Member of the Pennsylvania House of Representatives from the 68th district
- Incumbent
- Assumed office June 5, 2018
- Preceded by: Matthew Baker

Personal details
- Born: Tioga County, Pennsylvania, U.S.
- Party: Republican
- Spouse: Lauren Owlett
- Children: 4
- Alma mater: New Covenant Academy High School
- Website: www.owlettforparep.com

= Clint Owlett =

American politician from Pennsylvania

Clinton D. Owlett is a Republican member of the Pennsylvania House of Representatives. He was elected from the 68th district on June 5, 2018.

== Early life and family ==
Owlett grew up on a dairy farm in Tioga County, Pennsylvania and attended New Covenant Academy. After graduating high school, Owlett completed an internship at Three Springs Ministries. There, he advanced to the position of director of program development and then general manager, before leaving to work at a ski resort. In 2012, he established his own construction and decorating company.

He is married and has four children.

== Career and political views ==
During the COVID-19 pandemic, Owlett introduced legislation that would allow religious institutions to gather in-person. He voted twice to lift the governor's emergency order, once on May 28, 2020, and again on June 9, 2020.

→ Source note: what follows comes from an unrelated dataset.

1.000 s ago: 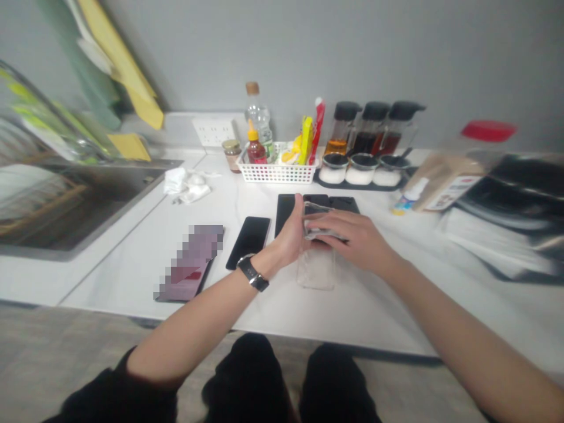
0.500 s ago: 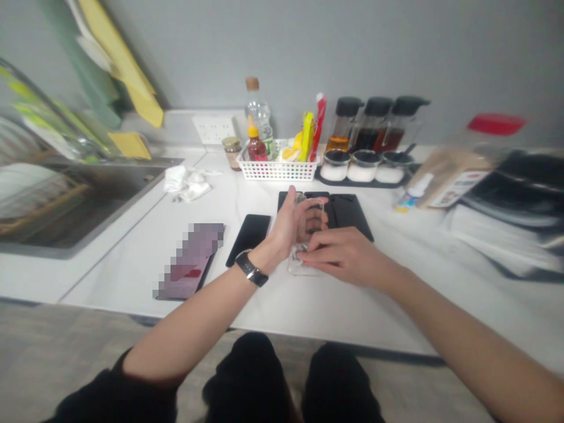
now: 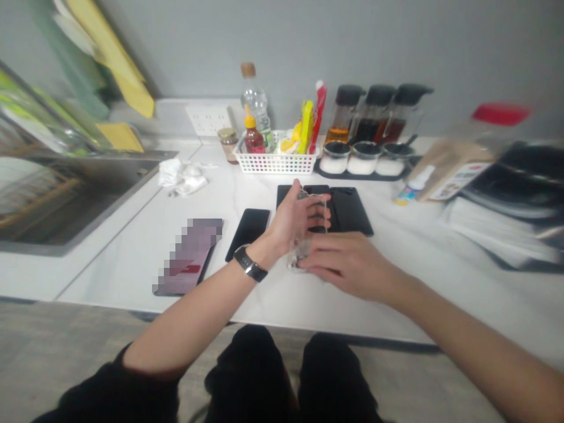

Owlett has amended drug laws, introducing a bill to permanently place carfentanil on the list of Schedule II controlled substances. He has encouraged legislators to co-sponsor laws that would consider it a felony to deliver drugs that results in serious injury.

Owlett supports the deregulation of small farms and the promotion of dairy products. He supports efforts to prohibit plant-based milk from using the term "milk", and advocates for schools to provide larger quantities of dairy milk with school lunches.

In 2021, Owlett supported two bills in the Pennsylvania Legislature that would restrict abortion: a "heartbeat bill" and the Down Syndrome Protection Act, which would prohibit abortions based on prenatal Down syndrome diagnosis.

As of 2023, Owlett's committee assignments are Agriculture & Rural Affairs, Appropriations, Ethics, and Judiciary.